然而,迟御风脚底像生了根一样,摇摇头:“前辈对我有大恩,我不能就这么一走了之,而且他现在闭关,你刚那一脚破了这里的阵法,万一有厉害的妖兽闯进来,怎么办?”
闭关的人在外界的攻击下,除非强行出关抵挡,可是这样就会前功尽弃。不然就是木头人一样,坐着任由摆布。
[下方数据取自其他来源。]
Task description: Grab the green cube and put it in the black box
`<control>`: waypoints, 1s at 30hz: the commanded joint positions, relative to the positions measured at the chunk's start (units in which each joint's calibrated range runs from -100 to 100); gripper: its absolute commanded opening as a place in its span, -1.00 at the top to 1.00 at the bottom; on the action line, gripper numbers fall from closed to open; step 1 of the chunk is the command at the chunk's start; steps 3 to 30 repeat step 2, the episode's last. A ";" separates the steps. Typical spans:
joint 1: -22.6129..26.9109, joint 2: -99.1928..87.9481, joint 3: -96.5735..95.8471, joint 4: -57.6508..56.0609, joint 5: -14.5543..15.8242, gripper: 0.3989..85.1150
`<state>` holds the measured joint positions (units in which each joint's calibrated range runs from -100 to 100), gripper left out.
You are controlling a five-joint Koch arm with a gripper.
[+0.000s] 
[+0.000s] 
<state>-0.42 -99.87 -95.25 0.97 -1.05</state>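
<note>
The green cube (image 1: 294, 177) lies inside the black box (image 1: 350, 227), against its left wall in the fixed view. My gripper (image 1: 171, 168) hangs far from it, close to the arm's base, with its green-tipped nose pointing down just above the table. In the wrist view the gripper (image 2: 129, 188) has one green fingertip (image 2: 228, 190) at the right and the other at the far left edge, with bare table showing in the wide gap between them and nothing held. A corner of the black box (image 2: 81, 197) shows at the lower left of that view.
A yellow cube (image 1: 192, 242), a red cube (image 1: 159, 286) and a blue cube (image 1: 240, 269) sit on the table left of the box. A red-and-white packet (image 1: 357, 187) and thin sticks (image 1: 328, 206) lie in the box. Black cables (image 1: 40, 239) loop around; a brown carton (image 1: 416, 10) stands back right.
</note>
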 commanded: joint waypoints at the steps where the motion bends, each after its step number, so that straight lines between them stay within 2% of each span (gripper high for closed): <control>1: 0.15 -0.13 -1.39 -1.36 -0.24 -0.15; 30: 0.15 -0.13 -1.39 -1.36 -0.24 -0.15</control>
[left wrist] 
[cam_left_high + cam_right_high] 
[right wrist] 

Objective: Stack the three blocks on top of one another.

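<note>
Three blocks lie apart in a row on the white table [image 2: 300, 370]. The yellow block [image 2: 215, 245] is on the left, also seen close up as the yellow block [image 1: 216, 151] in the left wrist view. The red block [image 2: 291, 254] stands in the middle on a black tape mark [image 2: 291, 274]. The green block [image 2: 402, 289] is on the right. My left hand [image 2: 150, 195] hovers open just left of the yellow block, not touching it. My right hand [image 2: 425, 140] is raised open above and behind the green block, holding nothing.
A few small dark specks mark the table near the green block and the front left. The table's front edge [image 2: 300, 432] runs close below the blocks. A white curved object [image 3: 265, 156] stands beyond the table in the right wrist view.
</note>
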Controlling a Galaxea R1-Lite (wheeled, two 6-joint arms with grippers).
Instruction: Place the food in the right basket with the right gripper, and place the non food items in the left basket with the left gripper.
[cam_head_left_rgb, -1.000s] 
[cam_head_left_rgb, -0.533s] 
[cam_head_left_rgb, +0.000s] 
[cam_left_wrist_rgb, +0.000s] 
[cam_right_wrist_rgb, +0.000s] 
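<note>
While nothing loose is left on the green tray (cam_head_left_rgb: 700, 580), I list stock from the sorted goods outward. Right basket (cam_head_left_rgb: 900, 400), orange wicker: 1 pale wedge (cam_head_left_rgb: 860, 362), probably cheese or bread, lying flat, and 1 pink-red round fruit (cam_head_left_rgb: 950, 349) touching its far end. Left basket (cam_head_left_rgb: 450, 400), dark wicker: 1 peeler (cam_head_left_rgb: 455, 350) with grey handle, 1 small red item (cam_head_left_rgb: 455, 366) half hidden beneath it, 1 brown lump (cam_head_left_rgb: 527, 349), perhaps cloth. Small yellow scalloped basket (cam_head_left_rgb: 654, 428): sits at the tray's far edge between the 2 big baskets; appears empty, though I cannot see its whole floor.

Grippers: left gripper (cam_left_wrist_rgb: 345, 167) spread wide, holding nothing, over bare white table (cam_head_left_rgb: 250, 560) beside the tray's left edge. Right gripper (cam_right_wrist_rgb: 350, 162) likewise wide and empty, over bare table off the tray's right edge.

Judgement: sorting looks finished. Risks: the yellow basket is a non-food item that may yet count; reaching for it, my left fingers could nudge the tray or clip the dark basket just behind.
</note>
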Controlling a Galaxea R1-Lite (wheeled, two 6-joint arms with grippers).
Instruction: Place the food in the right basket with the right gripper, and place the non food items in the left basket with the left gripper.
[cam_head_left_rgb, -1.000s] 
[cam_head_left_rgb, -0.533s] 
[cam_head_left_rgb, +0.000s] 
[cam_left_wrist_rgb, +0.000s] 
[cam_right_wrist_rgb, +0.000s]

这个酒疯子道行不知究竟如何,能帮助他结成伪丹,还顺利的突破合道期,应该是哥很不简单的人。可是他布的阵法却被江漓轻而易举的就踹开,应该又没有那么厉害。
迟御风纠结极了,但是无论如何,这位前辈对自己有大恩,自己就绝不能不管不顾,一走了之。
江漓气结:“他很厉害,是什么炼虚境界,你看他身后的虚影,就是他的什么元神所化,妖兽不敢把他怎么样的。”
她对天外天的了解还处于一知半解,并不知道炼虚是什么。但迟御风知道这意味着什么,一时又惊又怕,出了一身冷汗,但又觉得十分的幸运。
就在他们师兄妹争执的这段时间,他们都没有注意到,酒疯子身后的虚影消失了,好像从来没有出现过一样。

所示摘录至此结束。